Les annonceurs profitent, plus que jamais, du Super Bowl pour tenter de se démarquer et créer du « buzz », mais attention à ne pas chatouiller Donald Trump, connu pour ses attaques directes contre des sociétés et des marques.

Peu connu aux États-Unis, le spécialiste des matériaux de construction 84 Lumber était prêt à débourser 15 millions de dollars pour diffuser une publicité de 90 secondes durant le Super Bowl et marquer les esprits, dimanche.

Cette année, pour être vu par plus de 100 millions de téléspectateurs, le tarif a encore augmenté, autour de cinq millions de dollars les 30 secondes, soit plus du double du prix facturé il y a dix ans seulement.

Mais avant même le coup d'envoi, 84 Lumber a déjà réussi son pari, sans débourser un centime, avec l'aide de la chaîne Fox, qui a retoqué son spot, jugé potentiellement polémique.

Point d'appui d'une grande campagne de recrutement, on y voyait des candidats séparés de l'entreprise par un mur, qui rappelait dangereusement, au goût du diffuseur, le grand projet du président Donald Trump pour marquer la frontière entre États-Unis et Mexique.

Pour Mike Bernacchi, professeur à l'université de Detroit Mercy et spécialiste de l'économie du Super Bowl, il y a bien un « effet Trump » cette année parmi les annonceurs. Toute l'Amérique des affaires se méfie des tweets rageurs du président, qui ont déjà visé Boeing, Lockheed Martin ou General Motors.

188 millions de téléspectateurs

« Toutes les publicités vont être observées à la loupe », dit-il. « Et tout le monde va bien réfléchir à ce qu'il va proposer ».

Il ne faut pas chercher ailleurs, selon lui, la raison du repli des constructeurs automobiles, traditionnellement grands consommateurs de publicité, qui ne seront que 7 cette année, contre 9 l'an dernier ou 11 il y a trois ans.

« Personne n'a été autant mis sur la sellette [par Donald Trump] que l'industrie automobile », rappelle-t-il, souvent accusée de délocaliser à tout crin.

Le brasseur Budweiser prévoit lui une publicité centrée sur l'un des deux fondateurs de la marque, Adolphus Busch, et son parcours d'immigré allemand aux États-Unis. Un sujet très actuel et délicat.
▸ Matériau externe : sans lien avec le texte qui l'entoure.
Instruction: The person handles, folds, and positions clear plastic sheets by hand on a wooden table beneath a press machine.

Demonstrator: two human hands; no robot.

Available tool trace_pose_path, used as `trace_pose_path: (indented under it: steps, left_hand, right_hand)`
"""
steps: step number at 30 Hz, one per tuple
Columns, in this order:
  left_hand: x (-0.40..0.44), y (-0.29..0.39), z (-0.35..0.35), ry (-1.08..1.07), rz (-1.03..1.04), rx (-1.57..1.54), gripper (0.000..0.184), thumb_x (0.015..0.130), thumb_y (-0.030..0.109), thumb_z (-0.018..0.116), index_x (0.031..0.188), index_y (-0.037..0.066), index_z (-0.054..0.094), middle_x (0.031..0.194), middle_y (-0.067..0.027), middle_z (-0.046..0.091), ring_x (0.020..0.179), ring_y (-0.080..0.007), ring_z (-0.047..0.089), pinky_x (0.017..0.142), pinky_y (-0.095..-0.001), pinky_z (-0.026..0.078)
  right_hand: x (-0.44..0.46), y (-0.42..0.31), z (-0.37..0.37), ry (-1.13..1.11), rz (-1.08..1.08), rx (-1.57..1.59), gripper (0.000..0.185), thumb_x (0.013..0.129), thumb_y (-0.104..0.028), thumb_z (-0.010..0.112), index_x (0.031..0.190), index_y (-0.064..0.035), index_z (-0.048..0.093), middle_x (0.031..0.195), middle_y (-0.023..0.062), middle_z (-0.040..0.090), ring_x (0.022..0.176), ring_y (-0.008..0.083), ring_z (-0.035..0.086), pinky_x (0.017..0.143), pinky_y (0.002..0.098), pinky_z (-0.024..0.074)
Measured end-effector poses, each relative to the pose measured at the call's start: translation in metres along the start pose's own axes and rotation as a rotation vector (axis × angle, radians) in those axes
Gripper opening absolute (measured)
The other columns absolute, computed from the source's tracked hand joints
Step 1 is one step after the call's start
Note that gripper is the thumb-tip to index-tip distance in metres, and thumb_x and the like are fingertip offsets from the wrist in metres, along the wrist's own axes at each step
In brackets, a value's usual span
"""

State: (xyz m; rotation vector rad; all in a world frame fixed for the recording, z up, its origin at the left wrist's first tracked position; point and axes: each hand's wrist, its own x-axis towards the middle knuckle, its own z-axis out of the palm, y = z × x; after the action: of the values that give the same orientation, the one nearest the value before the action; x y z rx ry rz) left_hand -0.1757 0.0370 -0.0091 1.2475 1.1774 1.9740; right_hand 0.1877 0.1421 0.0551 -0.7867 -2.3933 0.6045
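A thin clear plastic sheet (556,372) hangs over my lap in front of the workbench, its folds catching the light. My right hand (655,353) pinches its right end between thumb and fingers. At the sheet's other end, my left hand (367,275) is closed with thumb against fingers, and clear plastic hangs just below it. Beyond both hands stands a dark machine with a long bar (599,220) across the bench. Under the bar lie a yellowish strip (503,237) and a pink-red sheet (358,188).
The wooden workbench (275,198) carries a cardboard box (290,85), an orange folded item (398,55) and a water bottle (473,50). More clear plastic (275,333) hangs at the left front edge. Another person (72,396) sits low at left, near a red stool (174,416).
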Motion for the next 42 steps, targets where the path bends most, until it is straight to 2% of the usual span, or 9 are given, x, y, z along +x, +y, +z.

« C'est à double tranchant. Plus d'attention, c'est bon. Le côté dangereux, c'est que s'ils ne le font pas avec attention et précision, cela pourrait être mal vu », explique Dereck Rucker, professeur de Marketing à la Kellogg School of Management de l'université de Northwestern.

Mais malgré cette contrainte inédite, le Super Bowl continue d'attirer les marques comme aucun autre événement aux États-Unis. L'audience y est colossale, avec 188 millions de téléspectateurs attendus, à un moment ou un autre, devant leur téléviseur, et, une fois n'est pas coutume, bienveillante à l'égard de la publicité.

Les réclames, meilleure partie du Super Bowl

Selon un sondage réalisé l'an dernier par le site YouGov, 26 % des Américains considèrent que les réclames sont la meilleure partie du Super Bowl.

Pour tirer son épingle du jeu, rien n'est laissé au hasard. Le contenu du spot, d'abord, est soigné. Pour promouvoir sa nouvelle marque sportive, AMG, Mercedes-Benz s'est offert les frères Coen, l'hébergeur de sites internet Squarespace l'acteur John Malkovich dans son propre rôle, et la marque de boissons antioxydantes Bai Justin Timberlake.

Certains donnent dans l'innovation, comme Snickers qui va filmer sa publicité en direct, une première, ou Hyundai, qui va monter une publicité avec des images du match et la diffuser immédiatement après la fin de la rencontre.

Mais le film publicitaire ne se suffit plus à lui-même. Toutes les marques ont mis en ligne des « teasers », préparent le terrain sur les réseaux sociaux, qui seront également mis à profit après la diffusion.

Pour les annonceurs, « c'est un événement plus coûteux que jamais en temps et en argent », résume Dereck Rucker.

Mais le jeu en vaut la chandelle, dit-il, car la portée d'une publicité au Super Bowl peut être considérable.